Copyright (c) 2025 MindMesh Academy. All rights reserved. This content is proprietary and may not be reproduced or distributed without permission.
Phase 7: Glossary
- A/B Testing: A deployment strategy where traffic is split between two or more model versions (variants) to compare their performance on live data and determine which is more effective for a given business metric.
- Amazon Athena: A serverless, interactive query service that allows you to analyze data directly in Amazon S3 using standard SQL. It's commonly used for Exploratory Data Analysis (EDA) and ad-hoc querying of data lakes.
- Amazon CloudWatch: A monitoring and observability service that collects metrics, logs, and events from AWS resources. For ML, it's used to monitor the operational health of SageMaker endpoints (CPU/memory, latency) and to receive metrics from Model Monitor.
- Amazon Comprehend: A high-level AI service that uses natural language processing (NLP) to extract insights, relationships, and sentiment from text, without requiring you to build and train your own models.
- Amazon EMR (Elastic MapReduce): A managed cluster platform that simplifies running big data frameworks like Apache Spark and Hadoop. It's used for large-scale data processing, transformation, and feature engineering tasks.
- Amazon Kinesis: A suite of services for collecting, processing, and analyzing real-time streaming data. Data Streams is for custom processing, Firehose is for simple delivery to destinations like S3, and Data Analytics is for real-time SQL/Flink processing.
- Amazon Rekognition: A high-level AI service that provides pre-trained computer vision capabilities, such as object detection, facial analysis, and text detection in images and videos.
- Amazon S3 (Simple Storage Service): A highly durable and scalable object storage service that serves as the foundation for data lakes in AWS, storing raw data, processed data, and model artifacts.
- Amazon SageMaker: A fully managed service that provides every developer and data scientist with the ability to build, train, and deploy machine learning models at scale, covering the entire ML lifecycle.
- Amazon SageMaker Asynchronous Inference: A deployment option for models with large payloads or long processing times. It queues incoming requests and delivers results to an S3 location, making it cost-effective for intermittent traffic.

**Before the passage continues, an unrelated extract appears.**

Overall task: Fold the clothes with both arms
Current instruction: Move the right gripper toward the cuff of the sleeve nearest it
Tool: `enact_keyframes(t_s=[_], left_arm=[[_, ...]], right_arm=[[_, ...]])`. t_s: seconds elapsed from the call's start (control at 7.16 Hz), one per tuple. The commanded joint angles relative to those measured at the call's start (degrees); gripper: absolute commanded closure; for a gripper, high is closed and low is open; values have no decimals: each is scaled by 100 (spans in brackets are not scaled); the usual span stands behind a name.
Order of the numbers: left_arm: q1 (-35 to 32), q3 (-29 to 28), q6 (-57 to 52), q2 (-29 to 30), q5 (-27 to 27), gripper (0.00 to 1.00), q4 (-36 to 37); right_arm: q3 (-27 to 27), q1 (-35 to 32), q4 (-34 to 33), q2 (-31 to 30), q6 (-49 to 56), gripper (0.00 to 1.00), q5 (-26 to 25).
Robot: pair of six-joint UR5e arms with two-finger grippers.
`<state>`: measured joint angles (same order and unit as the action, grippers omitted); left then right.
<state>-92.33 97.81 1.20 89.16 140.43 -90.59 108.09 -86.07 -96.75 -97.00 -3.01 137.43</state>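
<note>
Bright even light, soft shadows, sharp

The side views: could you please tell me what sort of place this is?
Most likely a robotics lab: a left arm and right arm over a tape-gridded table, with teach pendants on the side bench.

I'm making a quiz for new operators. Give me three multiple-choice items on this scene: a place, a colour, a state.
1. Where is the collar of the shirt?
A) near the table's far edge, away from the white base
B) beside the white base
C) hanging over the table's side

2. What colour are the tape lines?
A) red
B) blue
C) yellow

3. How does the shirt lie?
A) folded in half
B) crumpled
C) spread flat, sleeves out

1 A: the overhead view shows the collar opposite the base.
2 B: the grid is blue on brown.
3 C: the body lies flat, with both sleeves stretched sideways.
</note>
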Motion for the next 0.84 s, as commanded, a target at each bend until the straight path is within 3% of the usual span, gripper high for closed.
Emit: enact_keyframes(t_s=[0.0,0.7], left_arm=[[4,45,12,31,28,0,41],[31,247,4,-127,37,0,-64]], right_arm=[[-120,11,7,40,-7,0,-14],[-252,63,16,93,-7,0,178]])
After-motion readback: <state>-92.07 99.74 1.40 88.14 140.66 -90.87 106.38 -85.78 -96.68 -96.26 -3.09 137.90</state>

- Amazon SageMaker Automatic Model Tuning (HPO): A capability that automates the process of finding the best hyperparameters for a model by running many training jobs with different combinations, using strategies like Bayesian optimization.
- Amazon SageMaker Batch Transform: A deployment option for generating predictions on an entire dataset offline. It's a high-throughput, cost-effective solution when real-time latency is not required.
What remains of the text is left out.